Griggers, Lankster face off for District Attorney
Published 12:00 am Monday, May 17, 2004
Following are the responses of Barrown Lankster to questions asked by The Demopolis Times. Lankster served as District Attorney for the 17th Judicial Circuit from 1993-1999.
What is the most important part of the district attorney’s job?
“The district attorney, I think, has to be a good listener,” Lankster said. “… It is vitally important that individuals who have been victimized, either their property or their person, should be able to come into the district attorney’s office and explain the matters of concern. [They should be able] to lay out the facts of the case to you.”
That quality, Lankster believes, is most important because a district attorney’s ultimate responsibility is to “respond to that person’s concern.”
“You have to make certain that the individual’s concerns are addressed, and some people have already formed an opinion before they walk in the office…,” he said. “That person’s right may very well not be given air.”
How do you decide between prosecuting a criminal and accepting a plea agreement?
“You have to look at the seriousness of the offense,” Lankster said. “You talk to the victims to see what their feelings are about it, too.”
Maybe more important to Lankster, however, is being realistic about what you can get out of a jury if you decide to take a case to trial.
“Sometimes, you have to look at the evidence. Can you win a conviction with the evidence you have?” he said. “You also look at the defendant and his record.”
Do you represent individual victims or the entire public?
“Your concern is to make sure the victim’s rights are protected,” Lankster said. “But the underlying concern you have is the public. Every case says ‘State of Alabama vs.’ I represent the people.”
In some cases, however, Lankster said there will be times when victims are reluctant to testify.
“You don’t always dismiss the case because you also represent the public,” he said.
An example cited by Lankster would be a child who was assaulted.
“Maybe the parent didn’t want to go forward, but there are ways to shield the child from the public spectacle,” Lankster said. “There are times when you have to take the decision out of the hands [of the victim].”
In cases like that, Lankster believes the public good is more important because the suspect could cause danger to others. In that instance, his ultimate priority is to protect the greater public and not just the victim.”
Describe your relationship with law enforcement. What should it be?
“The district attorney is not the first respondent,” Lankster said. “… [But he has] just as much responsibility to protect and serve. Unless [a district attorney] is qualified and experience, the role of the first responders is not given effect.”
Lankster believes having an open line of communication is vital with members of law enforcement.
“They must have access to you… There are issues that may arise during their line of work,” he said. “You must see to it that they have the tools to do a good job.”
One way Lankster said that can be done is to give officers grants to purchase items of need.
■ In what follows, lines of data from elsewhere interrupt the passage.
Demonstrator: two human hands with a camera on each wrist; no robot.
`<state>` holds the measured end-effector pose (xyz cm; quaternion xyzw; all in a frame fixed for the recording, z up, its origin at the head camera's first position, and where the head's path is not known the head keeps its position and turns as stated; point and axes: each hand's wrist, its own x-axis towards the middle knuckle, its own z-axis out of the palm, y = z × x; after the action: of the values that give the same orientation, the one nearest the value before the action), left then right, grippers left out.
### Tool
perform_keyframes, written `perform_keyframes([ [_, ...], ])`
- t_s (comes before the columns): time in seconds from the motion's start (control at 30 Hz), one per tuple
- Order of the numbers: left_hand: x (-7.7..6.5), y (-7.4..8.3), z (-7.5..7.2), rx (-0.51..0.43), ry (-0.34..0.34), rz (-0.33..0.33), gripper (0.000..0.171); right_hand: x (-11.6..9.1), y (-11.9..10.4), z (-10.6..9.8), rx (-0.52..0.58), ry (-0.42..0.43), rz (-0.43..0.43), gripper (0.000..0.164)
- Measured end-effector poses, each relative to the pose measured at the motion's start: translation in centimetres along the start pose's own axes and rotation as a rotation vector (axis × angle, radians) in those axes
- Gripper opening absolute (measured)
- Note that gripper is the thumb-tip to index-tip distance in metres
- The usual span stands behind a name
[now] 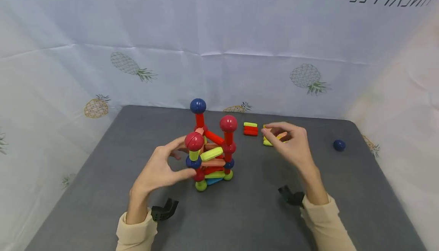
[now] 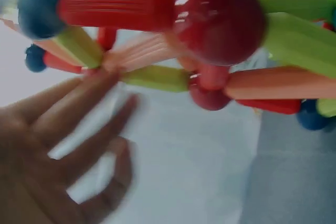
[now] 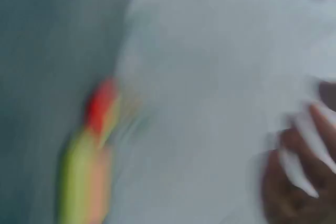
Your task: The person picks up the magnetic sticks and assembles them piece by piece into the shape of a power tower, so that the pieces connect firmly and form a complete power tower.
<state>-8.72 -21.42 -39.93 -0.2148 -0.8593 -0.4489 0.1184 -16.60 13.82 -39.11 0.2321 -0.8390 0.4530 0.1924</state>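
Note:
A magnetic stick-and-ball structure [image 1: 211, 154] of red, yellow-green, orange and blue parts stands left of the table's middle. Large red and blue balls top its uprights. My left hand [image 1: 157, 171] holds its left side, thumb in front at the lower balls and fingers behind. In the left wrist view, the fingertips of that hand [image 2: 68, 140] touch the structure's rods [image 2: 139, 53]. My right hand [image 1: 293, 144] hovers over yellow and orange rods [image 1: 269, 143], partly covering them; a gap shows between thumb and forefinger. The right wrist view is blurred.
Beside those rods lies a short row of red and yellow-green rods [image 1: 250, 130]. A blue ball [image 1: 339, 145] rests at the table's right. The grey table [image 1: 253, 213] meets a pineapple-print cloth [image 1: 219, 79] behind. Black straps [image 1: 164, 210] hang at both wrists.

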Motion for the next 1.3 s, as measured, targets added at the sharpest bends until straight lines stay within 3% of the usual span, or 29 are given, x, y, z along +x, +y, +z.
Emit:
perform_keyframes([
  [0.1,0.0,0.6,0.0,0.081,-0.115,-0.057,0.068,1.0,4.7,-0.8,-0.306,-0.247,0.148,0.03],
  [0.17,0.2,0.8,0.2,0.094,-0.146,-0.081,0.062,0.9,7.1,-0.7,-0.412,-0.408,0.196,0.035],
  [0.23,0.4,0.7,0.5,0.085,-0.148,-0.084,0.056,0.6,8.7,-0.3,-0.459,-0.491,0.225,0.036],
  [0.53,1.4,-0.8,1.1,0.074,-0.093,-0.046,0.038,0.3,10.0,1.0,-0.548,-0.517,0.18,0.033],
  [0.63,1.4,-0.7,1.0,0.091,-0.073,-0.039,0.042,0.2,10.2,1.1,-0.537,-0.524,0.165,0.027],
  [0.73,1.2,-0.2,0.7,0.091,-0.009,-0.026,0.052,0.0,9.6,0.9,-0.505,-0.499,0.167,0.024],
  [0.8,1.0,0.3,0.4,0.082,0.06,0.001,0.055,0.2,8.5,0.5,-0.458,-0.444,0.153,0.025],
  [0.9,0.9,0.8,0.2,0.067,0.191,0.088,0.049,1.0,5.0,-0.4,-0.324,-0.293,0.076,0.026],
  [1.03,1.1,1.4,0.4,0.032,0.391,0.218,0.041,2.5,-2.0,-1.9,-0.117,-0.059,-0.129,0.027],
  [1.1,1.4,2.0,0.6,0.028,0.483,0.272,0.043,3.1,-5.4,-2.4,-0.008,0.014,-0.234,0.029],
  [1.2,2.2,3.0,1.0,0.055,0.553,0.322,0.058,4.0,-10.0,-2.7,0.164,0.055,-0.367,0.032],
  [1.3,2.8,3.8,1.1,0.119,0.552,0.348,0.064,4.5,-13.4,-2.2,0.301,0.029,-0.435,0.034],
])
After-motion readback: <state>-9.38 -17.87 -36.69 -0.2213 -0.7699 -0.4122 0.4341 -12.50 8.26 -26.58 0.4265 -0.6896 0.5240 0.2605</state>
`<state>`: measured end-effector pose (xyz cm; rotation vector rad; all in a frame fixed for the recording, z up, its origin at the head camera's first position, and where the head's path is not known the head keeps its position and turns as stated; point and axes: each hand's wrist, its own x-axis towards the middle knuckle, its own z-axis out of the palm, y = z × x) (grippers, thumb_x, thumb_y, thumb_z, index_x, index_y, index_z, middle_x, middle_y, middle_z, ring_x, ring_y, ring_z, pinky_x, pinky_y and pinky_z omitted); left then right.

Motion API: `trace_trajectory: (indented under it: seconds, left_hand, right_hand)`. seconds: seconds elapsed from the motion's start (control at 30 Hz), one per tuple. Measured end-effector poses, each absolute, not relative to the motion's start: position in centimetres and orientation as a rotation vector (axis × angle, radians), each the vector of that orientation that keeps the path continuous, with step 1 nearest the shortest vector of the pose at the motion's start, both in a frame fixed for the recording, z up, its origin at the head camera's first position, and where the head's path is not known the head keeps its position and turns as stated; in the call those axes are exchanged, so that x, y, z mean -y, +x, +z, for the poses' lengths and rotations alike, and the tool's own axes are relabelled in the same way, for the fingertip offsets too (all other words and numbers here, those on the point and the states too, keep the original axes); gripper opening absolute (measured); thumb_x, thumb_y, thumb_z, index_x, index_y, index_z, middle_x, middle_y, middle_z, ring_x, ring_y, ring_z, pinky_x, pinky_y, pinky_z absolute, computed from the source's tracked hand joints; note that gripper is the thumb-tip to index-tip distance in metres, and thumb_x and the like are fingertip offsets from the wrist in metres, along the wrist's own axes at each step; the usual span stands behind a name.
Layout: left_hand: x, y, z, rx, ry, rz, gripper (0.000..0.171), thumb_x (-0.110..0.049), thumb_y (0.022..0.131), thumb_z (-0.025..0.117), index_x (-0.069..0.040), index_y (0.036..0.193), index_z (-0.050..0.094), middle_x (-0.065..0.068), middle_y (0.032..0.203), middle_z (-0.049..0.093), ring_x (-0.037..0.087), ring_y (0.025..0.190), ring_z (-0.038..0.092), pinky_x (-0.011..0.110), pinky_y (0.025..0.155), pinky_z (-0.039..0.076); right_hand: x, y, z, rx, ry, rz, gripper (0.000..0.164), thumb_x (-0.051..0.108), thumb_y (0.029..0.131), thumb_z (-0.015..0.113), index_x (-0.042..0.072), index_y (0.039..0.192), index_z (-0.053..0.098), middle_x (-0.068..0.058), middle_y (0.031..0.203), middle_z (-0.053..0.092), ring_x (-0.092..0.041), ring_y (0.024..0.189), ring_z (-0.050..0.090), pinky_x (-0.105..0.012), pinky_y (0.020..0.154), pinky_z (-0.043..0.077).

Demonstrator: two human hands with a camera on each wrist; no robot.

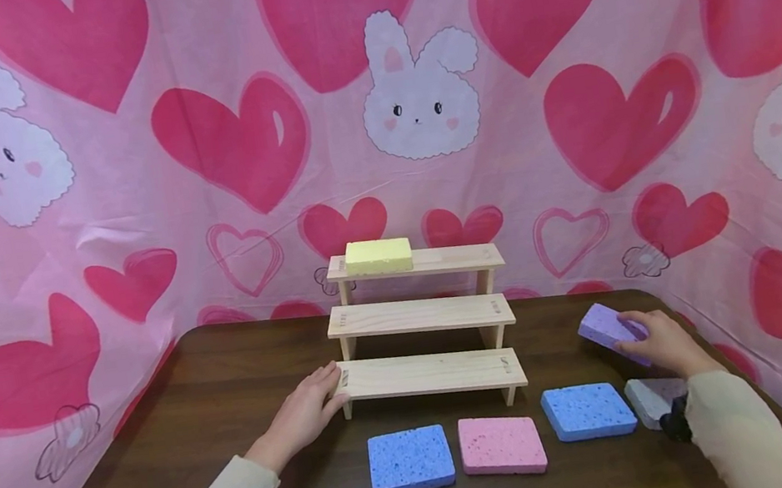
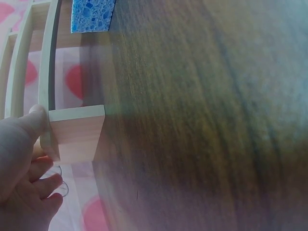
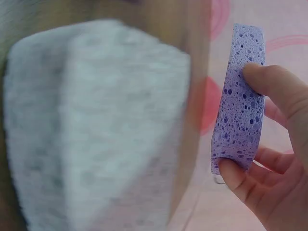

During his term in office, Lankster said he gave law enforcement vehicles his office did not need.
“The district attorney is not a police officer,” he said. “His job is to make certain [law enforcement] has access to the district attorney. They should feel they can call you at home, and you have to talk to investigators to get input on cases that are pending.”
Lankster also believes there must be trust formed between the district attorney’s office and law enforcement.
“The individuals they deal with repeatedly, they need to know that the district attorney will understand their concern, and it will be reflected in the disposition of the case.”